Through our experience, we have gained extensive knowledge of the key factors that govern the success of a professional practice, such as leveraging, service deliveries, scheduling patients, acquiring specialist equipment and managing cash flow.

It is important to choose a good Business advisor. There are accountants who are able to prepare BAS and Tax returns at low costs. However, building up a successful business and personal wealth requires more than just tax knowledge. You need to look for someone who has vast experience in working with Doctors, has broad business knowledge and exceptional people skills etc.

No matter where you are in your career, we can always identify the opportunities to maximise your rewards.

Common Q&A

Q) What would be the best structure when starting a practice?

A) Owning a practice is the best investment for a Doctor. However, a couple of things need to be considered when setting up the business structure (e.g. tax, asset protection and succession planning etc). However, the biggest challenge is to understand and overcome the concept of Personal Exertion Income (PEI) vs General Business Income. When the income is derived mainly from the principal of the Practice, regardless of how the structure is incorporated, the residual profit must be attributed to the principal. However, when most of the income is earned by the associates, hygienists, nursing support and sale of consumables, the character of the income is more likely towards the General Business Income.

There are various types of structures that can be incorporated, including Service Trust vehicles. However, there is no “one size fits all” so it is important to consider the following factors –

  1. Individual circumstances;
  2. Asset protection and
  3. Tax effectiveness.

Q) Should I buy a practice or not?

A) Starting a business from scratch is probably the harder and more daunting option.

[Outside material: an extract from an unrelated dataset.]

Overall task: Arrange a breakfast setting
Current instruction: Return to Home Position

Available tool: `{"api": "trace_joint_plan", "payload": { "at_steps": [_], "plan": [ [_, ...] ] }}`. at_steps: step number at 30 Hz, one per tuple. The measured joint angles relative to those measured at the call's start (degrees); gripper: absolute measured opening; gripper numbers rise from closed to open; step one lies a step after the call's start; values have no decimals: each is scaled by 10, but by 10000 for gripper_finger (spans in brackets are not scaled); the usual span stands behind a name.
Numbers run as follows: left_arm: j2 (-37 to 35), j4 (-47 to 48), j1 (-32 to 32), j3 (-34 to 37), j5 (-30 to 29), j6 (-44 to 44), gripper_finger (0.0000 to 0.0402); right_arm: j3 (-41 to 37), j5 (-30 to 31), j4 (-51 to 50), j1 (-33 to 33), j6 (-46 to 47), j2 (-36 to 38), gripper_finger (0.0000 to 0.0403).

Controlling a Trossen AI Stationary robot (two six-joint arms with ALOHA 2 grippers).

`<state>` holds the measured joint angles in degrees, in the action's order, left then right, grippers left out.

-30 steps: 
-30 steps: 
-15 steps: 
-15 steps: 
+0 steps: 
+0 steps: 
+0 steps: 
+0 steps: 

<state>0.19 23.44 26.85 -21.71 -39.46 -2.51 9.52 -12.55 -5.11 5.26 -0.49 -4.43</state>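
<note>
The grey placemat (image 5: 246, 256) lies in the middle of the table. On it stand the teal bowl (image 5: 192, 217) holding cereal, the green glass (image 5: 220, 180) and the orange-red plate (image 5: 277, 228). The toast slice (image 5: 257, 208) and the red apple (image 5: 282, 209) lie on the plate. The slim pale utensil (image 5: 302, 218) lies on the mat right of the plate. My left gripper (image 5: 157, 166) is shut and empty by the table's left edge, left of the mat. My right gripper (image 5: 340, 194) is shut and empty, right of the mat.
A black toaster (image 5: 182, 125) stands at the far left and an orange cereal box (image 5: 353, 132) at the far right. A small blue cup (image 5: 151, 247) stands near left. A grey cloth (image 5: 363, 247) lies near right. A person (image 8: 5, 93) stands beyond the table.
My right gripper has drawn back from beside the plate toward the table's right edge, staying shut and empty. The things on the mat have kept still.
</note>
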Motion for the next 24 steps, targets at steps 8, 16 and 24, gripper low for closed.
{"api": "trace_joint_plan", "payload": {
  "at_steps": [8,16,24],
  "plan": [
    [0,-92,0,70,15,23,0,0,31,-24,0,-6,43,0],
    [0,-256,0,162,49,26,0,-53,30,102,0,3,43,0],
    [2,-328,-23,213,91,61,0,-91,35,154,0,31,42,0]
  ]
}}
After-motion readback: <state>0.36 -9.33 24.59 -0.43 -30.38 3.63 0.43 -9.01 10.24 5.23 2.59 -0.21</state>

However, it has the advantage of not having to pay up a goodwill. You would also have full control over what is happening, not be restricted by what has happened in the past, or what a business partner may decide to do. Location, staff, and premises are an open book, allowing decisions to be made autonomously.

On the other side, buying into an established practice has more certainty allowing practitioners to be more confident that their patients load will be there. This lowers the risk factors and heightens the prospects of a good income from Day one. Often the practitioner will have worked at the practice for a period of time, so they will be familiar with patient load. They may have actively contributed to the growth of the practice, which may be reflected in negotiations at a discounted buy in price. The downside to buying into an established practice is the financial outlay, and there are no guarantees of being able to get the funds back in the future.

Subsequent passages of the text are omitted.